**Aim of the exercise**
Starting with the line that has "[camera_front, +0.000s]" and finishing with the line that has "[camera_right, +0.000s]", set down each line below exactly. Pictures are not copied.

<<<<

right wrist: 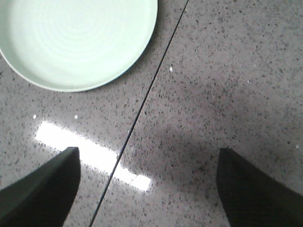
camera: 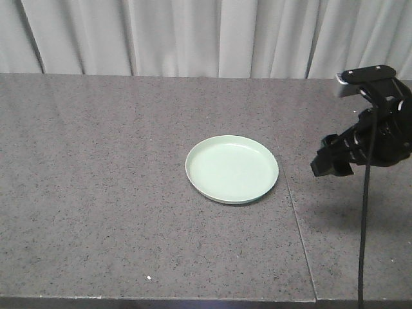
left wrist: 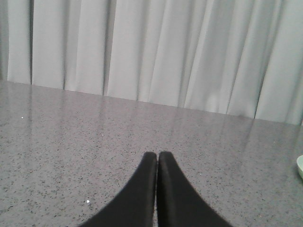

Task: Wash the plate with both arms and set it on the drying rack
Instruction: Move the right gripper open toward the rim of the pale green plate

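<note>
— What lies nearest us?
— Speckled grey countertop [camera: 96, 244], with a thin seam [camera: 297, 219] running away from us, right of centre.
— And the plate?
— The plate [camera: 232, 168] lies flat near the middle of the counter, just left of that seam. It is empty and nothing touches it.
— Our hands?
— The right gripper [right wrist: 149, 153] hangs over the counter to the plate's right, near it but apart. Its fingers are spread wide with nothing between them. The left gripper [left wrist: 157, 157] has its fingertips pressed together, empty, low over the counter off to the plate's left. That wrist view catches only a sliver of the plate at its right edge.
— Which step are we at?
— We judge it the very start: reaching for the plate, with nothing washed yet.
— What does the next move call for?
— We think the right arm must come down and leftward to the low rim. The plate sits flush, so one finger has to hook that edge. The left hand must open before it can help.
— Farther off?
— Only the pale curtain [camera: 193, 32]. We see no drying rack.
</note>
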Controlling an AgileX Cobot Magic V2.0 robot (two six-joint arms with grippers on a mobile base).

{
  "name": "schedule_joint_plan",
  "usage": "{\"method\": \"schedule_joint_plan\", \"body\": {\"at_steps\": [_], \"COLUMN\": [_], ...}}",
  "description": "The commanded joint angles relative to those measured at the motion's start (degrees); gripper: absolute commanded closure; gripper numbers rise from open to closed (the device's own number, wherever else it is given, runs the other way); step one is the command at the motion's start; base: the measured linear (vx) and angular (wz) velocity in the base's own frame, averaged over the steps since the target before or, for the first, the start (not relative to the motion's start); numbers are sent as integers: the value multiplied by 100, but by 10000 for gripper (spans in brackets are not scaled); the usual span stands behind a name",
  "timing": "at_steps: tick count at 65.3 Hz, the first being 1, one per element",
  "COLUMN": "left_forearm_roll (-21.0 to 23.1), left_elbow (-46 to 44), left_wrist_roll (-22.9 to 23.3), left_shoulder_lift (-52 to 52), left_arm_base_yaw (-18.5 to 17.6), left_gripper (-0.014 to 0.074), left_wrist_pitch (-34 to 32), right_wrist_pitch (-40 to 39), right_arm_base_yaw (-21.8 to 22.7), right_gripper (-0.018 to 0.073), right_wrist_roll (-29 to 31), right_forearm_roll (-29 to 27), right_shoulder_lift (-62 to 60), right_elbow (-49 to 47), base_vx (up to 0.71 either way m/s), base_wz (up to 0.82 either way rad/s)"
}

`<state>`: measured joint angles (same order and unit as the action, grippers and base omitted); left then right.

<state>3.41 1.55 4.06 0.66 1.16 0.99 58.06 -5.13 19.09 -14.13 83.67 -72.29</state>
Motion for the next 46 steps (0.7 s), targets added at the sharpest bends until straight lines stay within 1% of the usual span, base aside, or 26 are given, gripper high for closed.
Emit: {"method": "schedule_joint_plan", "body": {"at_steps": [1,22,34,46], "left_forearm_roll": [8,8,8,8], "left_elbow": [-146,-146,-146,-146], "left_wrist_roll": [37,37,37,37], "left_shoulder_lift": [84,84,84,84], "left_arm_base_yaw": [-41,-41,-41,-41], "left_gripper": [603,603,603,603], "left_wrist_pitch": [-411,-411,-411,-411], "right_wrist_pitch": [-65,33,38,-25], "right_arm_base_yaw": [-64,-489,-509,-509], "right_gripper": [-17,43,74,80], "right_wrist_roll": [-239,-570,-766,-826], "right_forearm_roll": [-9,-8,-17,-27], "right_shoulder_lift": [205,1416,1992,2390], "right_elbow": [-525,-1671,-2186,-2424], "base_vx": [0,0,0,0], "base_wz": [0,0,0,0]}}
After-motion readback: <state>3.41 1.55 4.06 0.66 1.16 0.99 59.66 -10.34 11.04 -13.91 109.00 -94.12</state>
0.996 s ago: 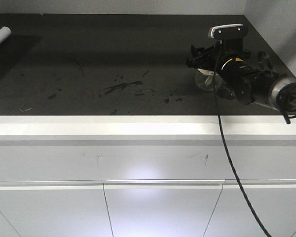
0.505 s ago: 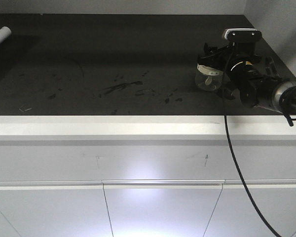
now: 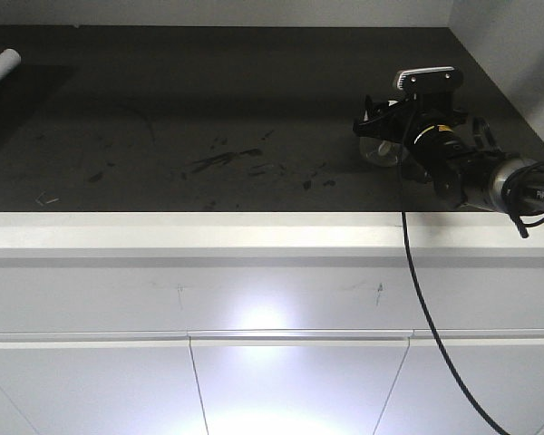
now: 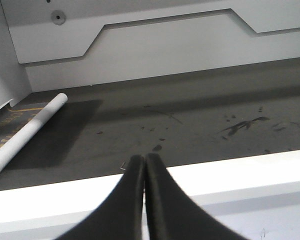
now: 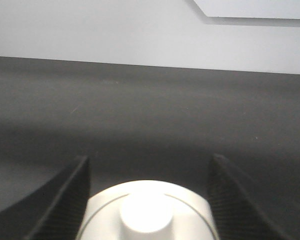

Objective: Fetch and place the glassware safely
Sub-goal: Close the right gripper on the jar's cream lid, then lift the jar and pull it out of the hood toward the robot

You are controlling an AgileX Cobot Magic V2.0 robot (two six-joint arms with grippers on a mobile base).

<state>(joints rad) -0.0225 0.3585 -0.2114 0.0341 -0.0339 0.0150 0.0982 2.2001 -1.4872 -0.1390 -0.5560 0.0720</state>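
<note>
The glassware (image 3: 378, 149) is a small clear jar with a cream-white knobbed lid (image 5: 147, 212), standing on the dark countertop (image 3: 208, 100) at the right. My right gripper (image 3: 374, 122) reaches in from the right and is open, one finger on each side of the lid. The fingers (image 5: 72, 192) sit very close to the lid's rim, and the jar's glass body is hidden below the lid in the right wrist view. My left gripper (image 4: 143, 159) is shut with nothing in it, hovering over the counter's white front edge (image 4: 240, 175), far from the jar.
A white cylindrical tube (image 3: 0, 68) lies at the far left of the counter, also seen as the tube (image 4: 27, 132) in the left wrist view. Dark scuff marks (image 3: 222, 160) streak the middle. A white wall (image 3: 517, 54) closes the right side. A black cable (image 3: 426, 299) hangs down over the cabinet fronts.
The right gripper drew back to the right half a second ago, exposing the jar, then came back left and lower over it. The jar has stayed in about the same spot.
</note>
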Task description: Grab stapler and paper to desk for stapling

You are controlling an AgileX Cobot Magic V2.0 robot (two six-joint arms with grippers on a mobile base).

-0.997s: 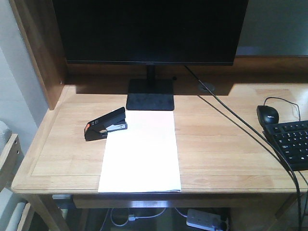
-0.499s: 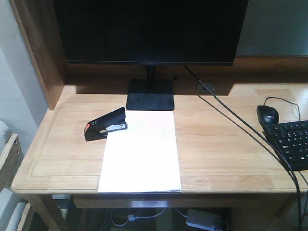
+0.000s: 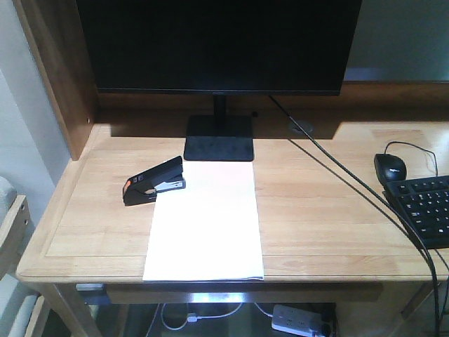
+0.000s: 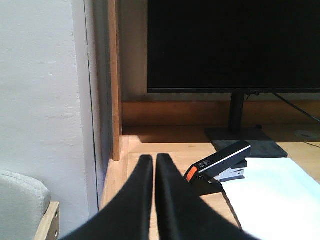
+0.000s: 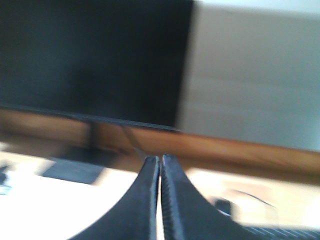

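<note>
Since the stapler (image 3: 155, 182) already sits at the paper's (image 3: 204, 223) ten o'clock corner on the desk (image 3: 323, 217), stapling remains; both grippers, left (image 4: 153, 165) and right (image 5: 160, 164), are pressed together, so you'd spread one first.

A light wooden tabletop (image 3: 316, 210) with a raised rim is filling the lower half of the front view. The paper (image 3: 205, 223) is lying at lower centre, reaching the front edge. The stapler (image 3: 154, 181) is sitting at the paper's upper-left corner. A monitor stand (image 3: 219, 137) is standing just above the paper. At the right edge, a mouse (image 3: 390, 167) and keyboard (image 3: 425, 208) are resting.
</note>
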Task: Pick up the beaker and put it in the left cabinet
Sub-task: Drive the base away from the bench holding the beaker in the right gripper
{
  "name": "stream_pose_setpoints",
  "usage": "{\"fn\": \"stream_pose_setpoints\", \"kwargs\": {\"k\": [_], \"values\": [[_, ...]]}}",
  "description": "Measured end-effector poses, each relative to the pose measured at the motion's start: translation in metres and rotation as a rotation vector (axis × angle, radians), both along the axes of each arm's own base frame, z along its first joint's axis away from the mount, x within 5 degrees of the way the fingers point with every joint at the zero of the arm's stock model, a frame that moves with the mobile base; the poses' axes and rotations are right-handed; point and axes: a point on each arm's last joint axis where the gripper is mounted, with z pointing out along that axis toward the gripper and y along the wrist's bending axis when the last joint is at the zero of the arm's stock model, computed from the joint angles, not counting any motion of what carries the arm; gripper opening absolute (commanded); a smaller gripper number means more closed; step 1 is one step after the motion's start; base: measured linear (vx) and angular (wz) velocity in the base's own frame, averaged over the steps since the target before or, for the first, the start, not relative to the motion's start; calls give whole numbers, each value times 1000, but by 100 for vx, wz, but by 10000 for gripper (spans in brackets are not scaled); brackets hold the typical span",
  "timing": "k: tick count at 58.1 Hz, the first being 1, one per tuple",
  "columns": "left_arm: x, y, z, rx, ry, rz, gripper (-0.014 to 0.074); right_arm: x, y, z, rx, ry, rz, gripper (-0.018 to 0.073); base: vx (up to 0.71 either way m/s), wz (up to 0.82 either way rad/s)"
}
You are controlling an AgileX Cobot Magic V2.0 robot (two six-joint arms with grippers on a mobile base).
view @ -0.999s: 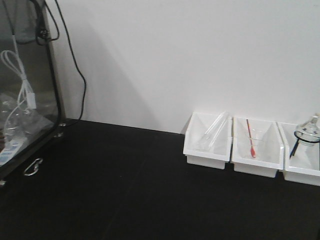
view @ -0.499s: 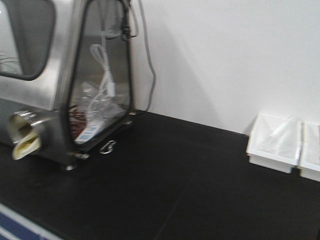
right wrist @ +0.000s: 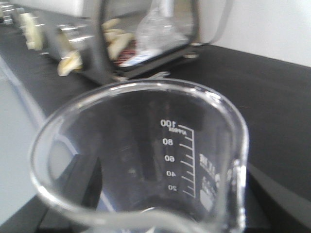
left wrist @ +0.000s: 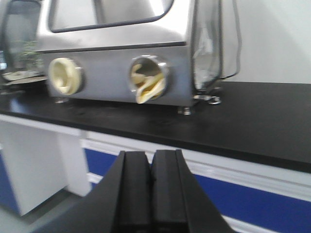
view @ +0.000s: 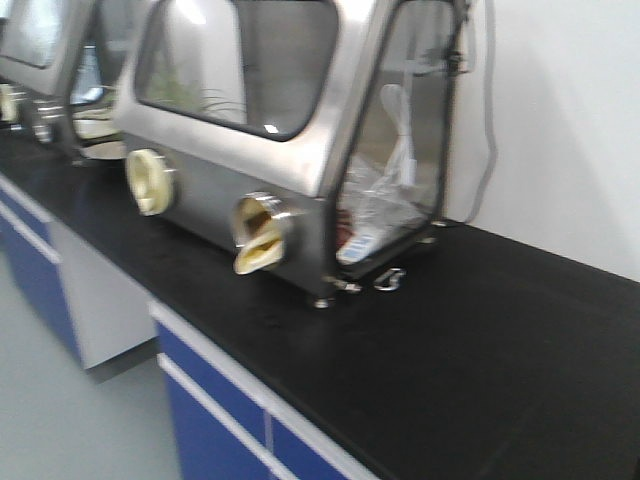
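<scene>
Right gripper (right wrist: 146, 201) clamped around the beaker (right wrist: 146, 160); left gripper (left wrist: 150, 162) closed on nothing.

From where I stand, the beaker sits upright in the right gripper, tight against that wrist camera, so its rim nearly fills the view. White marks (right wrist: 177, 158) on the glass run from 20 up to 100, and dark gripper parts show on both sides of it. Behind it lies the black desk (right wrist: 272, 82). The left gripper's 2 black fingers (left wrist: 133, 194) are pressed flat together, out in front of the desk edge near the blue drawer fronts (left wrist: 272, 206). On the desk stands a steel glove box (view: 270, 170) with 2 round ports (view: 258, 230) holding yellowish gloves. Its clear side panel (view: 395, 170) shows plastic bags inside. A black cable (view: 490, 150) hangs down the white wall (view: 570, 120) beside it.
</scene>
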Motion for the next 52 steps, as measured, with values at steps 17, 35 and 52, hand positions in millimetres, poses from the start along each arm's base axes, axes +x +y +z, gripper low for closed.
{"fn": "stream_pose_setpoints", "kwargs": {"k": [17,35,52], "values": [[0,0,0,0,0,0,1,0,0,0,0,0,0,-3,-1,70],[0,0,0,0,0,0,1,0,0,0,-1,0,0,-3,10,66],[0,0,0,0,0,0,1,0,0,0,-1,0,0,-3,23,51]]}}
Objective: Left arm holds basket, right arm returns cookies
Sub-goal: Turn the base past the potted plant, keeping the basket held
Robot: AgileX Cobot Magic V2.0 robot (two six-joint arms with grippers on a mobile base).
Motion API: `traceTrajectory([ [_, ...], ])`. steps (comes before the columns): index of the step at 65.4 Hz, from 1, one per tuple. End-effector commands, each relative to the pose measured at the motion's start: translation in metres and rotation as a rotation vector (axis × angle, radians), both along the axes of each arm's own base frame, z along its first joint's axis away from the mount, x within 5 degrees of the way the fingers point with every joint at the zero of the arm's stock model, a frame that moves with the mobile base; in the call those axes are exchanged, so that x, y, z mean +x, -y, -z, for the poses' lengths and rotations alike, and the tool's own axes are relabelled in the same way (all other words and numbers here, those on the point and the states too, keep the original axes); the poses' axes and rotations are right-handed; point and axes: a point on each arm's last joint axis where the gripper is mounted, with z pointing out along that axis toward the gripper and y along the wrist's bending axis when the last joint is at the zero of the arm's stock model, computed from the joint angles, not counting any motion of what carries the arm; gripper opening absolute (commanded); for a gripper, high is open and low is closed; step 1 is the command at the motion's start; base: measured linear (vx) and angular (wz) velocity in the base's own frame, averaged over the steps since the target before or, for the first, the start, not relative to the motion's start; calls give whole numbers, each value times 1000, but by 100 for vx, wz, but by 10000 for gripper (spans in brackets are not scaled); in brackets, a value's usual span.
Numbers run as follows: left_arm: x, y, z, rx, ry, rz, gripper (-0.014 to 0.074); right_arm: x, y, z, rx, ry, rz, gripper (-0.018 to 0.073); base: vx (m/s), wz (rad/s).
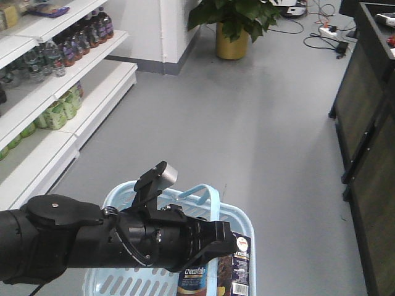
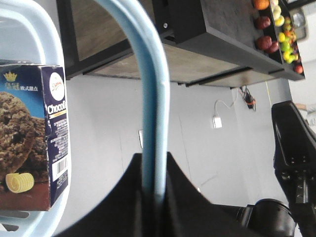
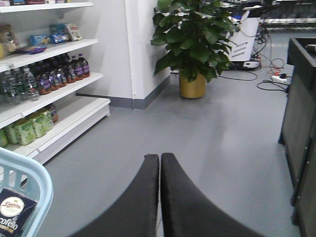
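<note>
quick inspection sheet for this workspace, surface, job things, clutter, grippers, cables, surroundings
surface: grey floor, smooth and dry-looking
job's things: light-blue basket held by its handle; cookies box stands upright inside it, at the right end
clutter: nothing seen
grippers: left gripper shut on the basket handle; right gripper shut, holding nothing
cables: cables and a power strip lie on the floor at the far end
surroundings: shelves with bottled drinks on the left, potted plant ahead, dark cabinet on the right
</note>
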Motion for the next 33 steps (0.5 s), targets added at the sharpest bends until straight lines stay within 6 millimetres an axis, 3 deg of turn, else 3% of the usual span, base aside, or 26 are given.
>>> traceTrajectory([
  [1, -4, 2, -24, -91, 24, 18, -6, -1, 0, -8, 3, 89, 1, -9, 11, -44],
  [33, -4, 2, -24, -91, 24, 18, -6, -1, 0, -8, 3, 89, 1, -9, 12, -42],
])
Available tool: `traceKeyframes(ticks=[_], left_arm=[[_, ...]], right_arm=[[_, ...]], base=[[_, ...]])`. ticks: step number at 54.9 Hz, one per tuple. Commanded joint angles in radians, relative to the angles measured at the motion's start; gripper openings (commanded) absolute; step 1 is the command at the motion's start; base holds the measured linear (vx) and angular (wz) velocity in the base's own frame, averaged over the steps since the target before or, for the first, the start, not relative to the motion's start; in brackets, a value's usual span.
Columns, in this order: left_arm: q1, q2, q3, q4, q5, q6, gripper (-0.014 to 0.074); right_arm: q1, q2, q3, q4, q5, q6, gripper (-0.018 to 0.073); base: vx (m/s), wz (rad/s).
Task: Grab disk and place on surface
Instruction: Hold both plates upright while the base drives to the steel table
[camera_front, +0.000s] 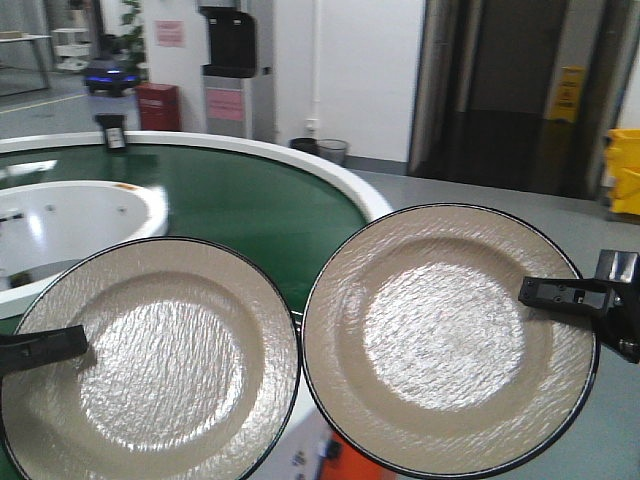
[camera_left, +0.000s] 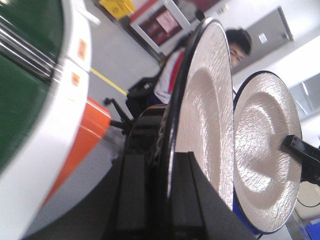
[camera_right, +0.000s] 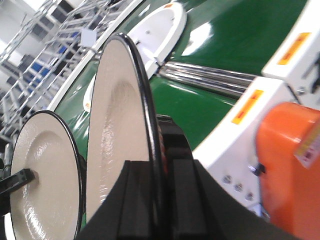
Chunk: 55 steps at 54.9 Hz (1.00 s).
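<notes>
Two cream disks with black rims and a rippled glossy face hang side by side in the air, above the edge of the green conveyor belt (camera_front: 250, 200). My left gripper (camera_front: 72, 345) is shut on the left rim of the left disk (camera_front: 160, 365). My right gripper (camera_front: 538, 292) is shut on the right rim of the right disk (camera_front: 445, 335). The left wrist view shows its disk (camera_left: 205, 120) edge-on between the left gripper (camera_left: 162, 200) fingers. The right wrist view shows the same for the right disk (camera_right: 117, 130) and right gripper (camera_right: 160, 200). The dark taped tabletop is out of view.
The conveyor's white rim (camera_front: 330, 170) curves behind the disks, with an orange housing (camera_right: 290, 165) below it. A person (camera_left: 172, 75) sits behind the left disk. A water dispenser (camera_front: 235, 70) and a yellow cart (camera_front: 625, 170) stand further back on the grey floor.
</notes>
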Motion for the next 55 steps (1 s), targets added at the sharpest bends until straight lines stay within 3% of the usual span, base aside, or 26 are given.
traceKeyframes(ticks=[1, 55], left_arm=[[-0.004, -0.033, -0.028, -0.170, 0.075, -0.014, -0.0001], [-0.004, -0.033, -0.028, -0.170, 0.075, -0.014, -0.0001]], right_arm=[[-0.004, -0.033, -0.035, 0.125, -0.003, 0.008, -0.0009], [-0.004, -0.034, -0.035, 0.125, 0.002, 0.008, -0.0009]], base=[[-0.20, -0.52], [-0.07, -0.51]])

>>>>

**Exercise answer**
[camera_front, +0.000s] 
[camera_left, +0.000s] 
[camera_right, +0.000s] 

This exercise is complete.